▶ **EXERCISE AIM**: Leave the pictures out and repeat the rest of the data below exactly.
=== Begin Enclosure ===
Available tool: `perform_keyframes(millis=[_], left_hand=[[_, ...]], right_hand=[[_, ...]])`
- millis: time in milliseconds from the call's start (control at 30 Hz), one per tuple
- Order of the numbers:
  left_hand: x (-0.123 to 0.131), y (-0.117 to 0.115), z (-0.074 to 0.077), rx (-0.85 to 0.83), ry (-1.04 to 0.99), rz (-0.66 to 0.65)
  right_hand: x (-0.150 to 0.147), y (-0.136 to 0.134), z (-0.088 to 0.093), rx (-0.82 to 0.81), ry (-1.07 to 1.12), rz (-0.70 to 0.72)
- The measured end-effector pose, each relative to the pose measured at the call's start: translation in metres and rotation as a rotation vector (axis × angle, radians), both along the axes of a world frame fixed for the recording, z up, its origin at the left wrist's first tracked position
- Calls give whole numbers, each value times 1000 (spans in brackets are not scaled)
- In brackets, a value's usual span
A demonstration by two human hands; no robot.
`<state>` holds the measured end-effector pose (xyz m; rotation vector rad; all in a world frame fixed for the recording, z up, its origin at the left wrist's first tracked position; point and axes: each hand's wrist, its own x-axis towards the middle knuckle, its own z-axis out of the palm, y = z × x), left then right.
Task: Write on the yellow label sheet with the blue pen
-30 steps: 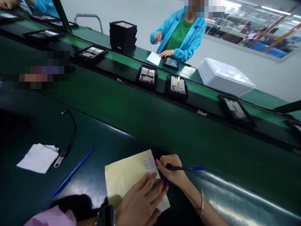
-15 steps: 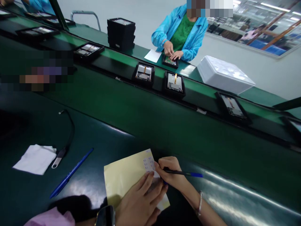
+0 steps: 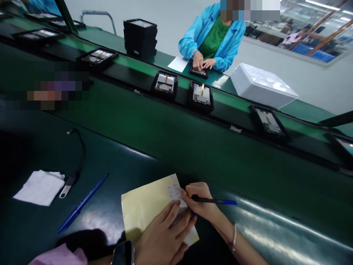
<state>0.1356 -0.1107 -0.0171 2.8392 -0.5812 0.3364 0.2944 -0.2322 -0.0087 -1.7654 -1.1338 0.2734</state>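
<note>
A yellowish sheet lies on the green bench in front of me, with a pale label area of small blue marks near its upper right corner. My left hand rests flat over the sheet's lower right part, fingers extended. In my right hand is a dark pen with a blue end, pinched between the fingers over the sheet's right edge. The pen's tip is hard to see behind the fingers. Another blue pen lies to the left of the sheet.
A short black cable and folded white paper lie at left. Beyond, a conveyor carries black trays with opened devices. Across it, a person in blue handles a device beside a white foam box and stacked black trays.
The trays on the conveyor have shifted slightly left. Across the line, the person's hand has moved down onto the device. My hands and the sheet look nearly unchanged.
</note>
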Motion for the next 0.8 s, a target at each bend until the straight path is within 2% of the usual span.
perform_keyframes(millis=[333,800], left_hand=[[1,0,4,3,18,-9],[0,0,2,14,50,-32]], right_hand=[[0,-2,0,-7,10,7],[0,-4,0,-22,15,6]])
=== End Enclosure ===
▶ **RESPONSE TO THIS TASK**:
Available tool: `perform_keyframes(millis=[_], left_hand=[[_, ...]], right_hand=[[_, ...]])`
- millis: time in milliseconds from the call's start (control at 30 Hz), one per tuple
- Order of the numbers:
  left_hand: x (-0.123 to 0.131), y (-0.117 to 0.115), z (-0.074 to 0.077), rx (-0.85 to 0.83), ry (-1.04 to 0.99), rz (-0.66 to 0.65)
  right_hand: x (-0.150 to 0.147), y (-0.136 to 0.134), z (-0.088 to 0.093), rx (-0.82 to 0.81), ry (-1.07 to 1.12), rz (-0.70 to 0.72)
- The measured end-effector pose, each relative to the pose measured at the call's start: translation in metres and rotation as a rotation vector (axis × angle, radians), both along the axes of a world frame fixed for the recording, z up, its origin at the left wrist's first tracked position
- Calls give whole numbers, each value times 1000 (spans in brackets are not scaled)
- In brackets, a value's usual span
A demonstration by two human hands; no robot.
`<state>` holds the measured end-effector pose (xyz m; rotation vector rad; all in a world frame fixed for the recording, z up, its origin at the left wrist's first tracked position; point and axes: each hand's wrist, its own x-axis towards the middle knuckle, its own z-axis out of the palm, y = z × x), left then right.
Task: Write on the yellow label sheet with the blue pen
-30 steps: 
-15 steps: 
+0 steps: 
<state>0.1356 -0.1107 -0.0171 2.8392 -0.5812 0.3364 0.2944 -0.2322 -0.0087 -1.7654 -1.1338 0.2734</state>
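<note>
A yellowish sheet lies on the green bench in front of me, with a pale label area of small blue marks near its upper right corner. My left hand rests flat over the sheet's lower right part, fingers extended. In my right hand is a dark pen with a blue end, pinched between the fingers over the sheet's right edge. The pen's tip is hard to see behind the fingers. Another blue pen lies to the left of the sheet.
A short black cable and folded white paper lie at left. Beyond, a conveyor carries black trays with opened devices. Across it, a person in blue handles a device beside a white foam box and stacked black trays.
The trays on the conveyor have shifted slightly left. Across the line, the person's hand has moved down onto the device. My hands and the sheet look nearly unchanged.
</note>
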Motion for the next 0.8 s, a target at each bend until the straight path is within 2% of the usual span.
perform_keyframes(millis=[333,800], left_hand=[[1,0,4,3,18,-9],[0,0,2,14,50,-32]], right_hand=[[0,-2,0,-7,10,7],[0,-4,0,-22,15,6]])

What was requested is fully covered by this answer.